# [WHAT YOU HAVE TO DO]
Return the listing below unchanged, but without pictures.
####
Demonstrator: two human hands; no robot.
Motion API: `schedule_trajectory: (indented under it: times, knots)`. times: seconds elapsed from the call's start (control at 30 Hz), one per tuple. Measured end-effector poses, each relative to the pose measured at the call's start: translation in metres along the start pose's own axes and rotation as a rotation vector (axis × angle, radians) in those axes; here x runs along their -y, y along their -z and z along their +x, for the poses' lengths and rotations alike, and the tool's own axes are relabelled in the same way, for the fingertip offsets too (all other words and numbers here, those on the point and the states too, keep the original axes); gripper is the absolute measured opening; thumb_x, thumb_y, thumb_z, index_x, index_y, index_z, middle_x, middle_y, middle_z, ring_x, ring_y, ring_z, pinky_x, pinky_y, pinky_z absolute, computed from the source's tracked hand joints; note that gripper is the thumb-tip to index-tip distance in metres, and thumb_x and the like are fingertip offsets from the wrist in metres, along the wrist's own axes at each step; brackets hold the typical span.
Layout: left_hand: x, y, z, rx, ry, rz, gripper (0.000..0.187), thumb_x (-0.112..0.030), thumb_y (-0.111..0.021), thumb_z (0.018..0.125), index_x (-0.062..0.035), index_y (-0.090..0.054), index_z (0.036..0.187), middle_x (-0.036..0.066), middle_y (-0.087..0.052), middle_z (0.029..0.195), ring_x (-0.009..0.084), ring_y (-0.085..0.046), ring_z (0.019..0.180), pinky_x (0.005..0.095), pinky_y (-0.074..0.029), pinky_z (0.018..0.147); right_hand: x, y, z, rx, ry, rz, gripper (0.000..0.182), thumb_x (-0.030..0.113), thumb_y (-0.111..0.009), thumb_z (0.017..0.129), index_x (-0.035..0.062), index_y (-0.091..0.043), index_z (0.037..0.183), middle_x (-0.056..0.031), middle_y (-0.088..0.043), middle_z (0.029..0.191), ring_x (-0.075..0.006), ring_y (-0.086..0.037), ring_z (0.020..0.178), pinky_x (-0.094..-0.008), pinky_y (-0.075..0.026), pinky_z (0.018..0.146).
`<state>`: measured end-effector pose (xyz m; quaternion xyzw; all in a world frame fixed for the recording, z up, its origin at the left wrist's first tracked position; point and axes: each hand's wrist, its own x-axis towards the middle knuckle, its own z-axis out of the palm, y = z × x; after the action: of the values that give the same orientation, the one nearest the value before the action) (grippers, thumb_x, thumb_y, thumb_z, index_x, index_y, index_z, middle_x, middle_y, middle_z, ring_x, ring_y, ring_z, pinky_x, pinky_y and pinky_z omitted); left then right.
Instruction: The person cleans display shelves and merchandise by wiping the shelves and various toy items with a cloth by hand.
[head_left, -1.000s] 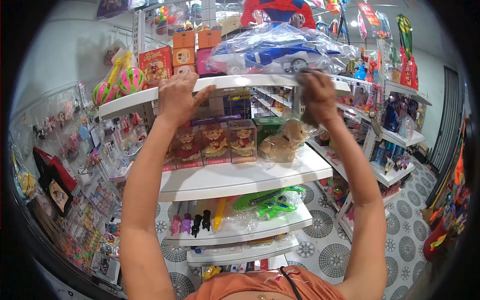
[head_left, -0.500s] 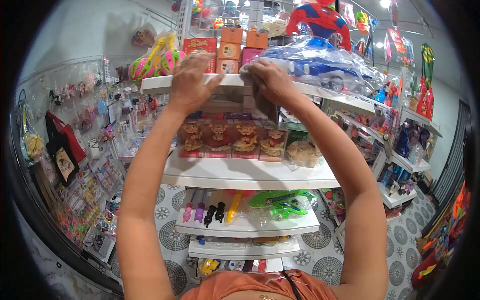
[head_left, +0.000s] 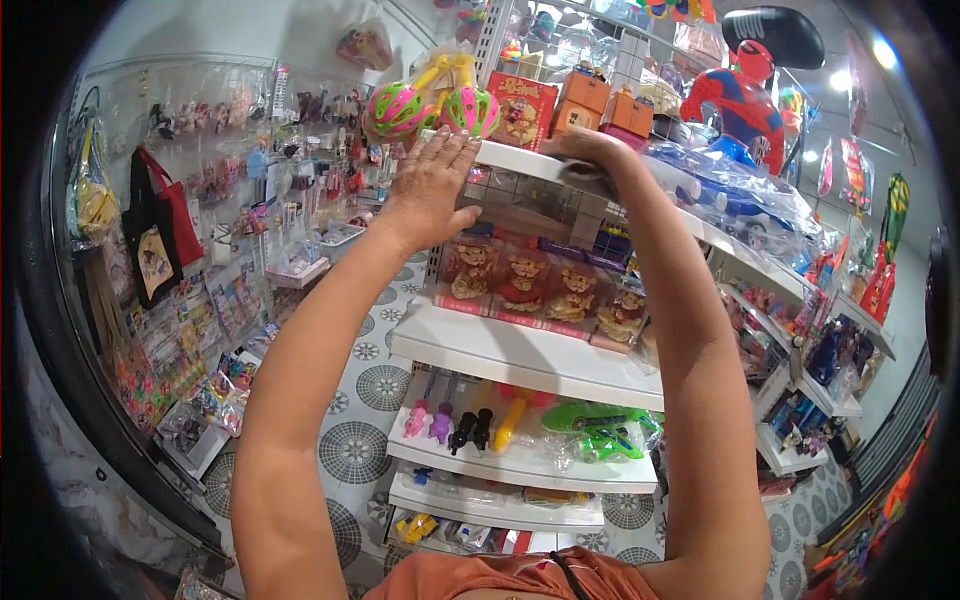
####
# [OUTPUT FOR THIS EXERCISE]
Demonstrator: two human hands; no robot.
Motion API: `schedule_trajectory: (indented under it: times, knots)`. times: seconds elapsed from the call's start (control at 30 Hz), one per tuple. Measured end-effector poses, each relative to the pose measured at the call's start: translation in metres along the start pose's own axes and rotation as a rotation vector (axis × angle, radians) in those axes; here x runs along their -y, y along their -z and z along their +x, for the poses' lengths and rotations alike, and the tool's own axes are relabelled in the same way, for the fingertip offsets too (all other words and numbers here, those on the point and the states too, keep the original axes); gripper is the absolute measured opening; thumb_x, thumb_y, thumb_z, index_x, index_y, index_z, middle_x, middle_y, middle_z, ring_x, ring_y, ring_z, pinky_x, pinky_y, pinky_z absolute, computed from the source's tracked hand joints; note that gripper is the thumb-tip to index-tip distance in metres, and thumb_x and the like are fingertip offsets from the wrist in metres, along the wrist's own axes at each step; brackets hold the typical span.
Layout: left_hand: x, y, z, rx, ry, rz, gripper (0.000..0.187), thumb_x (-0.112..0.030), thumb_y (-0.111..0.021), thumb_z (0.018..0.125), index_x (-0.062..0.035), index_y (-0.090..0.054), index_z (0.036..0.187), middle_x (-0.036..0.066), middle_y (-0.087..0.052), middle_z (0.029..0.195), ring_x (-0.009..0.084), ring_y (-0.085..0.046), ring_z (0.019..0.180), pinky_x (0.005..0.095), pinky_y (-0.074..0.029), pinky_z (0.018..0.147); right_hand: x, y, z, rx, ry, rz, gripper (0.000..0.182), thumb_x (-0.030..0.113), thumb_y (-0.111..0.009), thumb_z (0.017..0.129), index_x (-0.035..0.062), index_y (-0.091..0.043), index_z (0.037..0.183), middle_x (-0.056..0.031), middle_y (-0.088..0.043), middle_z (0.029..0.191), ring_x (-0.075..0.006), ring_y (-0.086..0.037), ring_z (0.020..0.178), pinky_x (-0.094..-0.008), pinky_y (-0.075..0.026), pinky_z (0.018..0.146).
`<state>`: measured end-effector pose (xyz m; quaternion xyzw; all in a world frame fixed for the recording, z up, its origin at the left wrist's first tracked position; point and axes: each hand's wrist, its own x-axis towards the middle knuckle, its own z-axis out of the palm, y = z × x; after the action: of the values that give the same orientation, the one nearest the value before the action) (grippers, thumb_x, thumb_y, thumb_z, index_x, index_y, index_z, middle_x, middle_y, middle_z, ring_x, ring_y, ring_z, pinky_x, pinky_y and pinky_z omitted); left then right.
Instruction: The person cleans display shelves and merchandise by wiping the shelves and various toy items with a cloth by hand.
[head_left, -1.000s] 
[head_left, -0.500s] 
[head_left, +0.000s] 

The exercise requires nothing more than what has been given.